***** DATA BLOCK *****

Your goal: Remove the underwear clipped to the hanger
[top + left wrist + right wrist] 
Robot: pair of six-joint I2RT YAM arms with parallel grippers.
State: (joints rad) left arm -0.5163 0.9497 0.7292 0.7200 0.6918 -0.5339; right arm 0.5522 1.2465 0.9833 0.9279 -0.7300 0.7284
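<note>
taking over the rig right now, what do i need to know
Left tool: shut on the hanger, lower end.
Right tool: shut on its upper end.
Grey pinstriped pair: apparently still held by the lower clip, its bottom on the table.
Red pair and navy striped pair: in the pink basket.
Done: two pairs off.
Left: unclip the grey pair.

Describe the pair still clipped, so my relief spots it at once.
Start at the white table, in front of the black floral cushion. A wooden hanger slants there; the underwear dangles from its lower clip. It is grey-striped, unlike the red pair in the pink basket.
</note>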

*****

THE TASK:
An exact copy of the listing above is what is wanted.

RESPONSE TO THE TASK:
Your goal: Remove the underwear clipped to the hanger
[top + left wrist + right wrist] 
Robot: pair of six-joint I2RT YAM arms with parallel grippers.
State: (joints rad) left arm -0.5163 0.9497 0.7292 0.7200 0.6918 -0.5339; right arm 0.5522 1.2465 0.9833 0.9279 -0.7300 0.7284
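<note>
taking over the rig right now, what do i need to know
Left tool: shut on the hanger, lower end.
Right tool: shut on its upper end.
Grey pinstriped pair: apparently still held by the lower clip, its bottom on the table.
Red pair and navy striped pair: in the pink basket.
Done: two pairs off.
Left: unclip the grey pair.

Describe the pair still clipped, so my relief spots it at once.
Start at the white table, in front of the black floral cushion. A wooden hanger slants there; the underwear dangles from its lower clip. It is grey-striped, unlike the red pair in the pink basket.
</note>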

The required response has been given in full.